You don’t know me, but I’m a physician and loyal gmail user writing for your help improving Google Scholar. As Google’s mission is to “organize the world’s information” and you are Google’s CEO and Executive Chairman, respectively, I’ll bet you can make this happen.

As you probably know, academic medicine is focused on writing grants and publishing papers. Physician-researchers try to discover new knowledge but to do so we must apply for grants from the NIH or industry. In order to get a grant, we need to publish papers that will make the funders trust us with their money. But how do physicians learn how to write convincing grants after so many years in the hospital taking care of patients? The short answer is practice. Grants and papers are built upon the scaffolding of previously published research studies, i.e. the vast medical literature. We jump in and read articles, design and conduct studies, analyze the data, write it up and hopefully publish it.

I’m interested in how computers can help us organize medical information. When I worked at the Centers for Disease Control and Prevention (CDC) I used Endnote software on my Mac but that didn’t work out well because the software crashed frequently. When I moved to Boston, I started downloading PDFs of articles from the Harvard Medical School library, annotating them, and storing them in Google Drive. I also tried Google Scholar but it didn’t let me easily cite articles in the body of a Microsoft Word document like Endnote did. And I found Endnote to be clunky and unreliable and I didn’t particularly like it.

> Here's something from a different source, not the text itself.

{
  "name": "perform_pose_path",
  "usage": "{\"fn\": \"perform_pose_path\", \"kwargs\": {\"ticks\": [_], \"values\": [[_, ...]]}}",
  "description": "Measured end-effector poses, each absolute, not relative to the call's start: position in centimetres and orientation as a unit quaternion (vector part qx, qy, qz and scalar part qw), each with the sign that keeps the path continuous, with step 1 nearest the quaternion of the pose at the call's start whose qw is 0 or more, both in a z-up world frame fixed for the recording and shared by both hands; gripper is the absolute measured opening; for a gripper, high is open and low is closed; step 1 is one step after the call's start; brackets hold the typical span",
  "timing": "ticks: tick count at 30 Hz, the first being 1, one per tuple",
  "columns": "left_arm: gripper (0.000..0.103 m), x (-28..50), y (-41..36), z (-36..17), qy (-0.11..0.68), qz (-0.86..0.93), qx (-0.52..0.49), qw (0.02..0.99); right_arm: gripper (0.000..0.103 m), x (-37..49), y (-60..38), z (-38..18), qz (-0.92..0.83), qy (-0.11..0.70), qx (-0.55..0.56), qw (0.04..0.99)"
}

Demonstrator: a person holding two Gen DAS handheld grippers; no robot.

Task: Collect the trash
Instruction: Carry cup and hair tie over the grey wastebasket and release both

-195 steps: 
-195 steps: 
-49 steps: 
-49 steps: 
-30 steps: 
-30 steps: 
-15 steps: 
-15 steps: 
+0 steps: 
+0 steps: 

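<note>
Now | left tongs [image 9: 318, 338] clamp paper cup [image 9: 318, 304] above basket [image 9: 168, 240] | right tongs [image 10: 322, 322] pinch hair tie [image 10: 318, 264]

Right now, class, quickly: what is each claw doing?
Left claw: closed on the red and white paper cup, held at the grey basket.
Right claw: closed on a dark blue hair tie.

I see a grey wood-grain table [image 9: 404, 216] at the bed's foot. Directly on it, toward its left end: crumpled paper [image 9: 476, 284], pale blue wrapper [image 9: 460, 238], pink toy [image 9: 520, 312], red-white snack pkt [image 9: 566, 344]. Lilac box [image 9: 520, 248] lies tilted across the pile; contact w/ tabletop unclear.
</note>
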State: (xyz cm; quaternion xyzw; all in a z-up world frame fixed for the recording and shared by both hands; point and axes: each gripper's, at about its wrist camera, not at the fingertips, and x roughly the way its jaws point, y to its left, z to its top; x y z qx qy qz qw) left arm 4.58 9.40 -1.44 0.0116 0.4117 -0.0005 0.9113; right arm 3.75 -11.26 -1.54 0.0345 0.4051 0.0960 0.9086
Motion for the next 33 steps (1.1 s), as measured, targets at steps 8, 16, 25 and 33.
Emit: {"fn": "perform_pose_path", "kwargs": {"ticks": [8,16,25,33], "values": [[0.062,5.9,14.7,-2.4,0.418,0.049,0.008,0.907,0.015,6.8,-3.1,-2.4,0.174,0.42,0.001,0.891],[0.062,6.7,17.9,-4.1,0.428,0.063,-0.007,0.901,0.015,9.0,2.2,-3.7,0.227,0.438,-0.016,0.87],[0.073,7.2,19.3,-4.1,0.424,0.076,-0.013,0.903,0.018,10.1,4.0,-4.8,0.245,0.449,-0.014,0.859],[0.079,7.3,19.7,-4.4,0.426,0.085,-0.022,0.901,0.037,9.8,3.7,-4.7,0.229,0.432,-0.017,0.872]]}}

Like many of my peers, I actually have several computers (work PC, home mac, and mac laptop) and an iPhone. I travel sometimes, so it would be great to be able to seamlessly share PDFs, citations, notes, and articles I am writing between these machines. I also work with collaborators in Peru, South Africa, and Mozambique and emailing documents back and forth seems so “2005.” But maybe I am just an outlier and my peers are more organized. So I asked several colleagues for advice on how to advance my writing/citing.

Dr. Sanjat Kanjilal is a tech-savvy ID fellow at MGH/Brigham who has worked in South Sudan and Kenya. Sanjat wrote back, “I use Papers for Mac to organize my article library. I only use Endnote when I need to create bibliographies though I believe it has other capabilities as well.  Google Scholar is an alternate to PubMed more useful for books but not as good at finding relevant articles. All major reference managers use a standard file structure (.ris) that makes libraries exportable between one another.  No matter what program comes and goes, the files will be usable. Whether your actual library structure gets exported is another matter. I tried using google drive but it was not handy for the library tree that I wanted to create (ie sometimes I have the same article under many different branches). In Papers and (now) Mendeley, it is very easy to highlight and leave notes in your pdfs that are exportable.  Cite-as-you-write is a key advantage of Mendeley and Endnote. The newer versions don’t crash.”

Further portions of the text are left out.